#avr Logs
Dec 18 2020
#avr Calendar
04:36 AM Miyu is now known as hackkitten
05:40 PM rue_mohr: Kabriel, hi
08:22 PM Kabriel: hi
08:22 PM Kabriel: ^ rue_mohr
08:31 PM rue_mohr: hi
08:32 PM rue_mohr: so, whichyou working on?
08:32 PM rue_mohr: cant read a program byte?
08:37 PM Kabriel: I have an atmega 2560, it has a bootloader, ostensibly a derrivative of AVR109 (some of the source they gave me has headers from AVR109).
08:37 PM Kabriel: There is a serial communication setup in the application that is running, and I added a command to read back to me sections of flash memory.
08:38 PM Kabriel: So I can issue a command with an address, and it responds with the bytes at that address.
08:39 PM Kabriel: It works for all of the application code, which is, let's say from 0 to 0xf2ff.
08:39 PM rue_mohr: ok
08:39 PM rue_mohr: can it read program memory byte 0 ok?
08:39 PM Kabriel: The fuse bytes indicate that the bootloader section is from 0x1f800 - 0x1ffff.
08:39 PM Kabriel: Yes. I have verified that it can read addresses correctly from 0-0xf2ff.
08:39 PM rue_mohr: ok
08:40 PM rue_mohr: and not beyond that?
08:40 PM Kabriel: When I ask it to read the bootloader section, it returns all ones for every address (0xff)
08:40 PM rue_mohr: is there a protection bit being set?
08:40 PM Kabriel: I'm not sure. Let me check.
08:41 PM rue_mohr: it kinda sounds, not that I have ever worked with it, that the bootloader is being written with a protection flag
08:46 PM Kabriel: this is from the atmel datasheet:
08:46 PM Kabriel: 1. no restrictions for spm or (e)lpm accessing the application section
08:46 PM Kabriel: (probably why I can read those bytes)
08:47 PM Kabriel: 2. further programming and verification of the flash and eeprom is disabled in parallel and serial programming mode.
08:47 PM Kabriel: The boot lock bits and fuse bits are locked in both serial and parallel programming mode.
08:48 PM Kabriel: 3. spm is not alled to write to the boot loader section, and (e)lpm executing from the application section is not allowed to read from the boot loader section.
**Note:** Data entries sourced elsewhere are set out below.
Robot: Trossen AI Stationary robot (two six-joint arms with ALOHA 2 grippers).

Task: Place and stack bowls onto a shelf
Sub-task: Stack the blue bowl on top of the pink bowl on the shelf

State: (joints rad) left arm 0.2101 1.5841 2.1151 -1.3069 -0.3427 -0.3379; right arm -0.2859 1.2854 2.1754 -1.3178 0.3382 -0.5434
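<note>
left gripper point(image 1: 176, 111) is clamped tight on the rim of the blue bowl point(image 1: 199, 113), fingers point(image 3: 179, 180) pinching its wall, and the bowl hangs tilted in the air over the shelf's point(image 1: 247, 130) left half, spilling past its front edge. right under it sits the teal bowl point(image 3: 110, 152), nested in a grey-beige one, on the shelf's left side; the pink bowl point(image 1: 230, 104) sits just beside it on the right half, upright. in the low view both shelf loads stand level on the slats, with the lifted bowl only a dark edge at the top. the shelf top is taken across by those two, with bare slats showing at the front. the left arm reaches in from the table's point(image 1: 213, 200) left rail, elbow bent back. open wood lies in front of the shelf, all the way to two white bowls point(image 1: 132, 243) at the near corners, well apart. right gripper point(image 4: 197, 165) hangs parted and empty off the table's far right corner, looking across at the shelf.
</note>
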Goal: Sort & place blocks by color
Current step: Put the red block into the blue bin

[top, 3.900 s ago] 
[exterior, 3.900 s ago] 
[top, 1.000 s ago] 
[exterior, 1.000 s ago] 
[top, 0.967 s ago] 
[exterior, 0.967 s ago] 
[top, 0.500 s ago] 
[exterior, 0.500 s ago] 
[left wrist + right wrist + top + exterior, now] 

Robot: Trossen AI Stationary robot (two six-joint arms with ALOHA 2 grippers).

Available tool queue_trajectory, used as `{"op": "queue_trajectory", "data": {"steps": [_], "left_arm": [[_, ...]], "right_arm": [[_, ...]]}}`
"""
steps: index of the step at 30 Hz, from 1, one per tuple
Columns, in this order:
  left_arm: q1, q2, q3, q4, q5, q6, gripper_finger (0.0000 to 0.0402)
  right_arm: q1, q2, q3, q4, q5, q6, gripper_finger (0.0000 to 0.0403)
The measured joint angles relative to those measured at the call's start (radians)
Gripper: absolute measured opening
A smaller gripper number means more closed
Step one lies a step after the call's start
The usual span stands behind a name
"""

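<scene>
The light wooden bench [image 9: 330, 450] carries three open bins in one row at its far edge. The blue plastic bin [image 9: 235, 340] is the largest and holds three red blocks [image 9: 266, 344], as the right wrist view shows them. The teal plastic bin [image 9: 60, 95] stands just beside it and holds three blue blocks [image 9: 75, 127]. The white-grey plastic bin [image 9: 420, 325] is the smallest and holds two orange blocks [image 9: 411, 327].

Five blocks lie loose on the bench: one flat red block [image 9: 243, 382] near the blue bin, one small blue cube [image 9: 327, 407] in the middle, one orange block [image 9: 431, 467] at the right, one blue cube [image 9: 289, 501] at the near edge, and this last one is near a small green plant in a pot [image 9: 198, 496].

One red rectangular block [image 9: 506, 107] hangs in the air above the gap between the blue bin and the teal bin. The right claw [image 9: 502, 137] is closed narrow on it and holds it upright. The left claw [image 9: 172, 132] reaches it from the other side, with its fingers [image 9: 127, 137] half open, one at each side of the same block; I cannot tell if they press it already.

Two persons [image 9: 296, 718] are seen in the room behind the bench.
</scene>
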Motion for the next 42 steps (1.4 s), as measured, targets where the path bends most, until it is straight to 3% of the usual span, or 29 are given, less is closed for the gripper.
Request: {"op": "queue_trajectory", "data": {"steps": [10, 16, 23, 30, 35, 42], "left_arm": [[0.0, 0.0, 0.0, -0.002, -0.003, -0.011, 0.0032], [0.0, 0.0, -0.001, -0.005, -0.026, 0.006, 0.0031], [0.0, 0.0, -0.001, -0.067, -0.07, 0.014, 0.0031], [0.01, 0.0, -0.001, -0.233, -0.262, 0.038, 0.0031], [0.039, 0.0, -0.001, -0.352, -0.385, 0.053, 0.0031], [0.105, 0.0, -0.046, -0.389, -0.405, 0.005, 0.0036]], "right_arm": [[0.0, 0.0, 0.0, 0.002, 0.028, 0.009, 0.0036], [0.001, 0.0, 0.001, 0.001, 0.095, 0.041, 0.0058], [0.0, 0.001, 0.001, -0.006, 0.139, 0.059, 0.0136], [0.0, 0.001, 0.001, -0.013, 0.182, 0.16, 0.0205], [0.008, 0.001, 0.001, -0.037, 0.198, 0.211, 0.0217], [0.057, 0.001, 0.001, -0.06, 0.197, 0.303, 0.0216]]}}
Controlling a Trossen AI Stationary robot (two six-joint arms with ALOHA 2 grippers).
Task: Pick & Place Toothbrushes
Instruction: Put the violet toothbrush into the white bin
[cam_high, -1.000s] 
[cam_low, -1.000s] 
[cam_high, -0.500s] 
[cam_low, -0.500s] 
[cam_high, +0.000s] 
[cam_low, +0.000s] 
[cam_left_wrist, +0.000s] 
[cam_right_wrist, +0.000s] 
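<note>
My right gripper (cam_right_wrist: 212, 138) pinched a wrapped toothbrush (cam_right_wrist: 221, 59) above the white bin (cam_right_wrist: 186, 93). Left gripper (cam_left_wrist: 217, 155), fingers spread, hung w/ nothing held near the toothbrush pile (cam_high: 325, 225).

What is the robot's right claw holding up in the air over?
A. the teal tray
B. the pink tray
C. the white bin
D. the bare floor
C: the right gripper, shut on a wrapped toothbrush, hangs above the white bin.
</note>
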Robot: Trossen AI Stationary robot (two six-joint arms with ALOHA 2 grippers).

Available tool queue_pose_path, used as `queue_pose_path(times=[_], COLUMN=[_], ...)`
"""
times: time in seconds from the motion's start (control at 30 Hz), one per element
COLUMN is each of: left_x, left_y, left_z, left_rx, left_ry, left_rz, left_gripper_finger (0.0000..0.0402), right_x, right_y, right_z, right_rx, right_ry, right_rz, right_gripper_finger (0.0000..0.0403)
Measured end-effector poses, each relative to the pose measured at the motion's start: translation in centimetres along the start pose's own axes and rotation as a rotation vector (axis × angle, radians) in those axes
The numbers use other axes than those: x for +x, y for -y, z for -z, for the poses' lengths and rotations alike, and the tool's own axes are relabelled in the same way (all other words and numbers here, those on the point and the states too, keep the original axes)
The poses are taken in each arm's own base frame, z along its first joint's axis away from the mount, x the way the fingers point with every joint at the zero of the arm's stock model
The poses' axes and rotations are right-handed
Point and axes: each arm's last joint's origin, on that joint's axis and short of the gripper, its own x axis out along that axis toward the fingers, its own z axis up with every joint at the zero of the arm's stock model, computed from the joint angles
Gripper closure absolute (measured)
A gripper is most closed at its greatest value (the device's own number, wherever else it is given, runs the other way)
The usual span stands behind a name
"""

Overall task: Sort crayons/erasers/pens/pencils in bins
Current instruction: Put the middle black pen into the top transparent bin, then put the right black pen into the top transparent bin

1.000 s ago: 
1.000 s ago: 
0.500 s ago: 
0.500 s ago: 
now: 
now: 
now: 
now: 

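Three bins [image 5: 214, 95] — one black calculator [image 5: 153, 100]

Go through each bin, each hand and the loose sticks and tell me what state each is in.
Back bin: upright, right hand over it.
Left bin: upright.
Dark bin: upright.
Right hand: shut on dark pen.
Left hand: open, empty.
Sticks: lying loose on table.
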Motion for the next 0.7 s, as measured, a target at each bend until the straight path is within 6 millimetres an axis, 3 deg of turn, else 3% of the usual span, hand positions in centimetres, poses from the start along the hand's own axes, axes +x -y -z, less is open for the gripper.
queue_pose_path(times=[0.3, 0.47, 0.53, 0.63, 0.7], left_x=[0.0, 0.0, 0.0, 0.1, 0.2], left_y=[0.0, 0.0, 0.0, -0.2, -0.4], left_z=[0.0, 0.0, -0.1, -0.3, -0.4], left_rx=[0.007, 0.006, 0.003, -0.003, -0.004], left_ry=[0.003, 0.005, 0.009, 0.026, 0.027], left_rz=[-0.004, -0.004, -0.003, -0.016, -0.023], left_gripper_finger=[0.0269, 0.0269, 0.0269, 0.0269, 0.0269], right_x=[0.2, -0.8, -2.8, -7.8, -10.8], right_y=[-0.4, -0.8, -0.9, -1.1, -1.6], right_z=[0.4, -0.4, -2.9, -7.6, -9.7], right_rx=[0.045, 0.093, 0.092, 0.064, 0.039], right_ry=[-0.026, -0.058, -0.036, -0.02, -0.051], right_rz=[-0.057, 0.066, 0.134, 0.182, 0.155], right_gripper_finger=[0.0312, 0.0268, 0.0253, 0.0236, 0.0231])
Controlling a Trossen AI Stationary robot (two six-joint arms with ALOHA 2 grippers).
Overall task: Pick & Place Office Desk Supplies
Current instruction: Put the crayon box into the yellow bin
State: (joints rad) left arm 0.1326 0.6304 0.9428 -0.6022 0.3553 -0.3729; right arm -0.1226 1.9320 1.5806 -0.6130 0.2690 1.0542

If interrupt vectors are placed in the application section, interrupts are disabled while executing from the boot loader section.
08:49 PM Kabriel: -- so there it is.
08:51 PM Kabriel: So the lock bit bytes (specifically BLB11 and BLB12) are programmed (statement #3) above, which is why my application cannot read the bytes of the bootloader section.
08:54 PM Kabriel: I went down this road to solve a different problem, so let me back up to the real issue.
08:54 PM Kabriel: I'm trying to communicate with the bootloader via Linux. I was given a compiled program to communicate with the bootloader on Windows. And I was given the bootloader source code.
08:55 PM Kabriel: However, I have since determined that the bootloader source code does not actually match what is programmed on the chip.
08:56 PM Kabriel: I determined this by connecting to the chip before the application starts up, and I can read a series of characters (an introduction string) during the brief period you can try to interact with the bootloader.
08:57 PM Kabriel: However, those characters (or that string) do not appear anywhere in the bootloader source that I have. Plus, the command I need to send to enter the programming section menu (and prevent the bootloader from starting the application) doesn't work.
08:58 PM Kabriel: So I am convinced they gave me the wrong source. I'll probably get the correct source after Christmas, but in the meantime, I was trying to figure out if I could determine the magic keystroke to enter the programming mode.
08:58 PM Kabriel: I had the idea of reading the bootloader bytes and then reverse engineering those instructions, at least for the part to enter programming mode.
09:00 PM Kabriel: This might be a dumb question, but is there a way to programmatically pull a pin low via sending a signal over the TWI?
09:26 PM Kabriel: Thanks rue_mohr for the pointer. I'm off for the evening.